Word for word, return every record that follows.

-------- Material supplied --------

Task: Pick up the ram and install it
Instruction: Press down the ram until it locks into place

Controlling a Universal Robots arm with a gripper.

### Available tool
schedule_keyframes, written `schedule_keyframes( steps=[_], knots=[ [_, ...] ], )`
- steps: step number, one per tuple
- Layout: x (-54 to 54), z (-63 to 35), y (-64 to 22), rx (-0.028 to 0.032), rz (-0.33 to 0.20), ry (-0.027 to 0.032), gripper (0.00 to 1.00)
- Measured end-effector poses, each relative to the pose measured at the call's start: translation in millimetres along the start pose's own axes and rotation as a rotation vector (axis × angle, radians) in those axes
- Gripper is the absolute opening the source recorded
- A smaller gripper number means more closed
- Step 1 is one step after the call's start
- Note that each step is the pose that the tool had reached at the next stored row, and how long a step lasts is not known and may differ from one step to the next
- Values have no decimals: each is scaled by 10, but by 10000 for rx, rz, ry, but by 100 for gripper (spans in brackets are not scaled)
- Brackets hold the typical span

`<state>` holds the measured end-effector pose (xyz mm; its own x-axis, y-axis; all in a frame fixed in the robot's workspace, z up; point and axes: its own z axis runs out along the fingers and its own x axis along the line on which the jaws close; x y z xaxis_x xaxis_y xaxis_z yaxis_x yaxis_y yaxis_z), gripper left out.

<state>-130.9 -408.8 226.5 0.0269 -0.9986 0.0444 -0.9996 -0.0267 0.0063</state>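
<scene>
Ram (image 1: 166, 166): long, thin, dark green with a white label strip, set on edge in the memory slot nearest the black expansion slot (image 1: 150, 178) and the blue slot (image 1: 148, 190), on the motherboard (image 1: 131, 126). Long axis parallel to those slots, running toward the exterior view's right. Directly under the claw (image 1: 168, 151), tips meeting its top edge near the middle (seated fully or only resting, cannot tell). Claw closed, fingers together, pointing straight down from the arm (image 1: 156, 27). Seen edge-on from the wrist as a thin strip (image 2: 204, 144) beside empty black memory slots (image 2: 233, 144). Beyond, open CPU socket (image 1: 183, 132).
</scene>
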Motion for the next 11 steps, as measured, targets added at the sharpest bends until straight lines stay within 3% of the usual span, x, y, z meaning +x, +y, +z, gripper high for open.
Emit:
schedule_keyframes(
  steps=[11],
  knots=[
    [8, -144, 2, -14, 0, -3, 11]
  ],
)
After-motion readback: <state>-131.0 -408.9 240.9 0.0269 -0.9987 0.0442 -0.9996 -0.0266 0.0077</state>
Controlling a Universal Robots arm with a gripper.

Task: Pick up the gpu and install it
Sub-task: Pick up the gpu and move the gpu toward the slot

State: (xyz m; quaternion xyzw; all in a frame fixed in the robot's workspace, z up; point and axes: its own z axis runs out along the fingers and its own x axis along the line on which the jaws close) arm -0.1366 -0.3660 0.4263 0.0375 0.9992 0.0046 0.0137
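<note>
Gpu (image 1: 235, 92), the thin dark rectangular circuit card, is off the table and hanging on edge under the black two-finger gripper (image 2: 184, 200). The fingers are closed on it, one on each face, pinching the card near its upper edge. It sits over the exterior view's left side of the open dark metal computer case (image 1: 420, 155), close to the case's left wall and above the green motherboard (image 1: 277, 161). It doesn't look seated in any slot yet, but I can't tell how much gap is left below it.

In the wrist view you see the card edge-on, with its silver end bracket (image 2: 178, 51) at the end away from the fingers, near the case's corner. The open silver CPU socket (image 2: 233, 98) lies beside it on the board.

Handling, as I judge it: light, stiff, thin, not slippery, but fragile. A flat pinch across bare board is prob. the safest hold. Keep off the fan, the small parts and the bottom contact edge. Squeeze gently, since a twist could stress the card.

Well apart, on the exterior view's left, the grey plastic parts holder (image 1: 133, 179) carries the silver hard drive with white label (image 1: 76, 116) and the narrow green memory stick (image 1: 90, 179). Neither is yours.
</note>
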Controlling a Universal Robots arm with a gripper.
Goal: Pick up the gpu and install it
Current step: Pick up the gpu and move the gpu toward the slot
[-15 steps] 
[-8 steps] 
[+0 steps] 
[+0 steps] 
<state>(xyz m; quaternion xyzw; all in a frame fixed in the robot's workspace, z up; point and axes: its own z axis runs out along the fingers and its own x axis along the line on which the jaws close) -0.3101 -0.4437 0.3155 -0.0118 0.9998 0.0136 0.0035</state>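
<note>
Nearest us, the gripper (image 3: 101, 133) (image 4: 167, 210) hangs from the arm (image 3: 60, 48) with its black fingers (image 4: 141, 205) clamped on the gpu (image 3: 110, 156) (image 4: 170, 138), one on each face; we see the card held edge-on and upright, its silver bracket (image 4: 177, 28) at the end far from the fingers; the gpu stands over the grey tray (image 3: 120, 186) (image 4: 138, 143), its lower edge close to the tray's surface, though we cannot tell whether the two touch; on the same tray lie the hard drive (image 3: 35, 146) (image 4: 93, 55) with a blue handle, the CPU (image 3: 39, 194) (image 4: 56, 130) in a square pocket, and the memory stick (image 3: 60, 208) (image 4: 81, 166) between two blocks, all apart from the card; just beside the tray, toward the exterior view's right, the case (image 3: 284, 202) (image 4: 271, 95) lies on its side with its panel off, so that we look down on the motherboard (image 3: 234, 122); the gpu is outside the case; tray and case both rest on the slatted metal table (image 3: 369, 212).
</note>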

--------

Solution for this exercise:
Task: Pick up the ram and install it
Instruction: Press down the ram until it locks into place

Controlling a Universal Robots arm with a gripper.

### Available tool
schedule_keyframes, written `schedule_keyframes( steps=[_], knots=[ [_, ...] ], )`
- steps: step number, one per tuple
- Layout: x (-54 to 54), z (-63 to 35), y (-64 to 22), rx (-0.028 to 0.032), rz (-0.33 to 0.20), ry (-0.027 to 0.032), gripper (0.00 to 1.00)
- Measured end-effector poses, each relative to the pose measured at the call's start: translation in millimetres along the start pose's own axes and rotation as a rotation vector (axis × angle, radians) in those axes
- Gripper is the absolute opening the source recorded
- A smaller gripper number means more closed
- Step 1 is one step after the call's start
- Note that each step is the pose that the tool had reached at the next stored row, and how long a step lasts is not known and may differ from one step to the next
- Values have no decimals: each is scaled by 10, but by 10000 for rx, rz, ry, but by 100 for gripper (spans in brackets are not scaled)
- Brackets hold the typical span

`<state>` holds the measured end-effector pose (xyz mm; its own x-axis, y-axis; all in a frame fixed in the robot's workspace, z up; point and axes: its own z axis runs out along the fingers and its own x axis along the line on which the jaws close; x y z xaxis_x xaxis_y xaxis_z yaxis_x yaxis_y yaxis_z), gripper left out.

<state>-130.9 -408.8 226.5 0.0269 -0.9986 0.0444 -0.9996 -0.0267 0.0063</state>
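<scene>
Ram (image 1: 166, 166): long, thin, dark green with a white label strip, set on edge in the memory slot nearest the black expansion slot (image 1: 150, 178) and the blue slot (image 1: 148, 190), on the motherboard (image 1: 131, 126). Long axis parallel to those slots, running toward the exterior view's right. Directly under the claw (image 1: 168, 151), tips meeting its top edge near the middle (seated fully or only resting, cannot tell). Claw closed, fingers together, pointing straight down from the arm (image 1: 156, 27). Seen edge-on from the wrist as a thin strip (image 2: 204, 144) beside empty black memory slots (image 2: 233, 144). Beyond, open CPU socket (image 1: 183, 132).
</scene>
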Motion for the next 11 steps, as measured, targets added at the sharpest bends until straight lines stay within 3% of the usual span, x, y, z meaning +x, +y, +z, gripper high for open.
Emit:
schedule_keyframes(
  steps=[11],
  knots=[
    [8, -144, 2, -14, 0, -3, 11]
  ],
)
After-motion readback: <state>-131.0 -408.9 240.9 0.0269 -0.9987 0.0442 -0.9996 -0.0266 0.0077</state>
Controlling a Universal Robots arm with a gripper.

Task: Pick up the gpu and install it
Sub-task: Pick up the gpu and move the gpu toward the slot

State: (xyz m; quaternion xyzw; all in a frame fixed in the robot's workspace, z up; point and axes: its own z axis runs out along the fingers and its own x axis along the line on which the jaws close) arm -0.1366 -0.3660 0.4263 0.0375 0.9992 0.0046 0.0137
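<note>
Gpu (image 1: 235, 92), the thin dark rectangular circuit card, is off the table and hanging on edge under the black two-finger gripper (image 2: 184, 200). The fingers are closed on it, one on each face, pinching the card near its upper edge. It sits over the exterior view's left side of the open dark metal computer case (image 1: 420, 155), close to the case's left wall and above the green motherboard (image 1: 277, 161). It doesn't look seated in any slot yet, but I can't tell how much gap is left below it.

In the wrist view you see the card edge-on, with its silver end bracket (image 2: 178, 51) at the end away from the fingers, near the case's corner. The open silver CPU socket (image 2: 233, 98) lies beside it on the board.

Handling, as I judge it: light, stiff, thin, not slippery, but fragile. A flat pinch across bare board is prob. the safest hold. Keep off the fan, the small parts and the bottom contact edge. Squeeze gently, since a twist could stress the card.

Well apart, on the exterior view's left, the grey plastic parts holder (image 1: 133, 179) carries the silver hard drive with white label (image 1: 76, 116) and the narrow green memory stick (image 1: 90, 179). Neither is yours.
</note>
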Controlling a Universal Robots arm with a gripper.
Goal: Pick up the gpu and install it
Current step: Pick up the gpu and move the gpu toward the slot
[-15 steps] 
[-8 steps] 
[+0 steps] 
[+0 steps] 
<state>(xyz m; quaternion xyzw; all in a frame fixed in the robot's workspace, z up; point and axes: its own z axis runs out along the fingers and its own x axis along the line on which the jaws close) -0.3101 -0.4437 0.3155 -0.0118 0.9998 0.0136 0.0035</state>
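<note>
Nearest us, the gripper (image 3: 101, 133) (image 4: 167, 210) hangs from the arm (image 3: 60, 48) with its black fingers (image 4: 141, 205) clamped on the gpu (image 3: 110, 156) (image 4: 170, 138), one on each face; we see the card held edge-on and upright, its silver bracket (image 4: 177, 28) at the end far from the fingers; the gpu stands over the grey tray (image 3: 120, 186) (image 4: 138, 143), its lower edge close to the tray's surface, though we cannot tell whether the two touch; on the same tray lie the hard drive (image 3: 35, 146) (image 4: 93, 55) with a blue handle, the CPU (image 3: 39, 194) (image 4: 56, 130) in a square pocket, and the memory stick (image 3: 60, 208) (image 4: 81, 166) between two blocks, all apart from the card; just beside the tray, toward the exterior view's right, the case (image 3: 284, 202) (image 4: 271, 95) lies on its side with its panel off, so that we look down on the motherboard (image 3: 234, 122); the gpu is outside the case; tray and case both rest on the slatted metal table (image 3: 369, 212).
</note>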

This answer requires no further additions.